Greater Greater Washington (an excellent urban planning and transportation blog in the DC area) just re-ran a fascinating article from 2019 about the history of the city's zoning and some of the stark class and racial divisions within the district. Similar stories played out all over America, but this is an unusually detailed account in part because of the involvement of Harland Bartholomew, one of the most prominent urban planners of the early 20th century and arguably one of the people who most shaped the course of the suburban experiment. It's well worth a read:
I'm particularly struck by the below excerpt about a century-old argument for putting wealthy neighborhoods full of single-family homes under glass, because it's fundamentally the same argument used today by many NIMBY activists. Emphasis mine:
By 1926, however, the agitation for a change of zone to authorize apartments was so great that the commissioners were almost persuaded to make some concessions. Bartholomew then suggested that a detailed study of land use in the entire city should be made, as well as a determination of how much land was absorbed each year by the construction of new apartment houses.

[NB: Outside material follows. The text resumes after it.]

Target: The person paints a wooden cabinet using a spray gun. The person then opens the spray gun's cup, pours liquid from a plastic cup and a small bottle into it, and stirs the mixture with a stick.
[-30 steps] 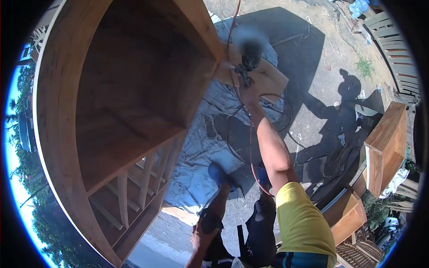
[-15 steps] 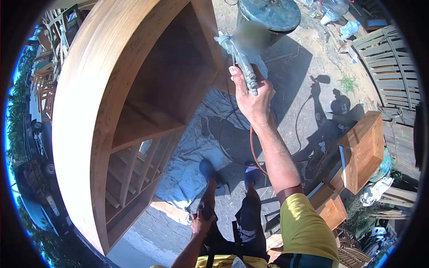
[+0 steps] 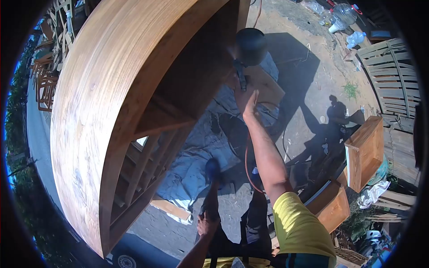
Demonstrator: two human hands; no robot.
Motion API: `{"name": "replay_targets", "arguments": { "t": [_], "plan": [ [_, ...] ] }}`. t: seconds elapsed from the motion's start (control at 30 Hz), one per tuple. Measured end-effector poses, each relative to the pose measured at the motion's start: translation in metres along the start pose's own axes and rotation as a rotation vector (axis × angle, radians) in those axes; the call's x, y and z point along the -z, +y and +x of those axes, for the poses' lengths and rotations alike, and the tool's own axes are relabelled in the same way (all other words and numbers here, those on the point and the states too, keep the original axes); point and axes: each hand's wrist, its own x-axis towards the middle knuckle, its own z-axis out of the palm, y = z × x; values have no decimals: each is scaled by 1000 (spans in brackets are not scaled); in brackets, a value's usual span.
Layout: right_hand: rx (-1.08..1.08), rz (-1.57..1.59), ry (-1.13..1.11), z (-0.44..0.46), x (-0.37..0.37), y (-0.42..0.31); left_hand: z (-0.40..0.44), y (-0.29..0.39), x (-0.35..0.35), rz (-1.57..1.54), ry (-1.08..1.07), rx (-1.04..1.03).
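Observation:
My right hand (image 3: 245, 99) is closed round the handle of a spray gun (image 3: 240, 75) with a dark round cup (image 3: 251, 47) on it. A faint haze shows by its nozzle, which faces the dark interior of a large curved wooden cabinet (image 3: 89, 111). An orange-brown air hose (image 3: 247, 161) runs down past my right forearm. My left hand (image 3: 207, 224) rests on my bent leg near the knee, its fingers laid over the dark trousers. Slats (image 3: 142, 169) fill the cabinet's lower compartment.
A crumpled pale cloth (image 3: 183, 172) covers the ground beside the cabinet. Wooden drawers (image 3: 365, 154) stand at the right, near a slatted panel (image 3: 393, 73). Plastic bottles (image 3: 345, 15) lie at the upper right. A flat wooden board (image 3: 263, 87) lies beyond my right hand.
My right hand with the spray gun has moved towards the cabinet's opening, and the gun has turned. The view has shifted, so the blue-topped drum has left it. My left hand stays on the leg.

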Motion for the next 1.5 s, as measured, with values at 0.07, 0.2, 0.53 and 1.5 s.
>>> {"name": "replay_targets", "arguments": {
  "t": [0.07,0.2,0.53,1.5],
  "plan": [
    [-2,-15,7,-9,-24,14,4,-6,3,-30,4,19],
    [64,-45,63,-22,-46,10,8,-19,10,-24,-13,20],
    [260,291,297,-7,-28,-88,16,-31,28,-34,-59,-23],
    [-112,284,-381,-139,-57,84,10,-11,8,45,-34,30]
  ]
}}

The extensive land-use survey took more than a year to complete but enabled Brownlow and Kutz to stand firm against the real estate men. To the surprise of the commissioners and the consternation of those who wanted a zoning change, the survey revealed that less than one percent of the city was actually used for apartment houses and that there was a considerable amount of vacant land zoned for such structures in other parts of the city.
I have routinely heard slow-growth or anti-growth activists use this argument in public forums in recent years, usually framed like this, "We don't need to change any zoning to allow infill development, because there is already more than enough zoned capacity for our next 20 or 30 years of projected growth elsewhere in the city."

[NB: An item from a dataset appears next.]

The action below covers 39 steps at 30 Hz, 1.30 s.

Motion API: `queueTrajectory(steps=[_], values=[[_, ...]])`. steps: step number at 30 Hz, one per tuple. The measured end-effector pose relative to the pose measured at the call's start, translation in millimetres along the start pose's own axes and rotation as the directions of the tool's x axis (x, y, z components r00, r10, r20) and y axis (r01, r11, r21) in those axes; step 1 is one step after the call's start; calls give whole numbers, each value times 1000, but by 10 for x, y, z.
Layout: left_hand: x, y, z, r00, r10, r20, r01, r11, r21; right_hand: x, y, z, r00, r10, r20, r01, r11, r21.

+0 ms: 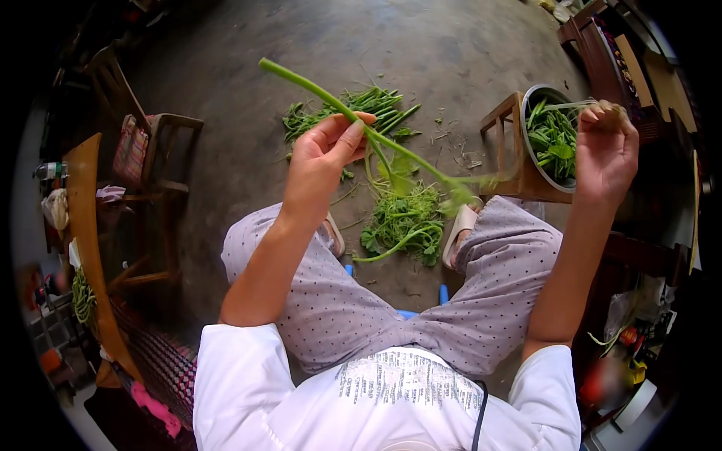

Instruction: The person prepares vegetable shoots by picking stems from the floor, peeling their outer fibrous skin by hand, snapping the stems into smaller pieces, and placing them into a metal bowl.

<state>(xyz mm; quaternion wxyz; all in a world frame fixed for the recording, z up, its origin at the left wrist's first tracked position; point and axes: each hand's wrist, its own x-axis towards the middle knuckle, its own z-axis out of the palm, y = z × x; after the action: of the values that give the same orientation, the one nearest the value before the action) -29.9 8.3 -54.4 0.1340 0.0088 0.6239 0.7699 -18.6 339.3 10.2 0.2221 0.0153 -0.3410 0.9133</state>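
Observation:
My left hand (323, 150) pinches a long green vine stem (312, 86) between thumb and fingers. The stem slants down to the right, with thin side stalks and a blurred leafy tip. Up at the right, my right hand (611, 146) has its fingers curled together beside a metal bowl (528, 143). A thin pale strand (568, 104) runs from its fingertips over the bowl. Cut green stems and leaves (553, 139) fill the bowl. On the floor between my feet lies a tangled heap of trimmings (406, 218), with a pile of green stems (376, 105) beyond it.
The bowl stands tilted in view on a small wooden stool (511, 177). A wooden chair (154, 139) stands at the left, near a wooden table edge (101, 248). Dark wooden furniture (583, 37) is at the upper right. Scraps (455, 146) litter the concrete floor.

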Motion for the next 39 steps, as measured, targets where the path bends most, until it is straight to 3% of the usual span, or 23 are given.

There are a number of things wrong with the "zoned capacity" argument—among them the fact that just because a piece of land is zoned to allow X density of development doesn't mean that project would ever happen or be financially viable on that site. But the piece I'm struck by in this GGWash article is the extent to which it's basically a Separate But Equal argument akin to those used for segregation:
"There's already room for apartments elsewhere in town, so we shouldn't have to allow any rental housing to be built in our high-end neighborhood full of single-family houses."
A slightly more blunt / crude version is basically:
"There's room for the poor (or non-white) elsewhere, so we don't have to allow any of them to live near us."
Of course, this logic, when every rich neighborhood has the same incentive to weaponize it to their benefit, becomes absolutely ruinous. That's how you get whole cities locked in amber by zoning.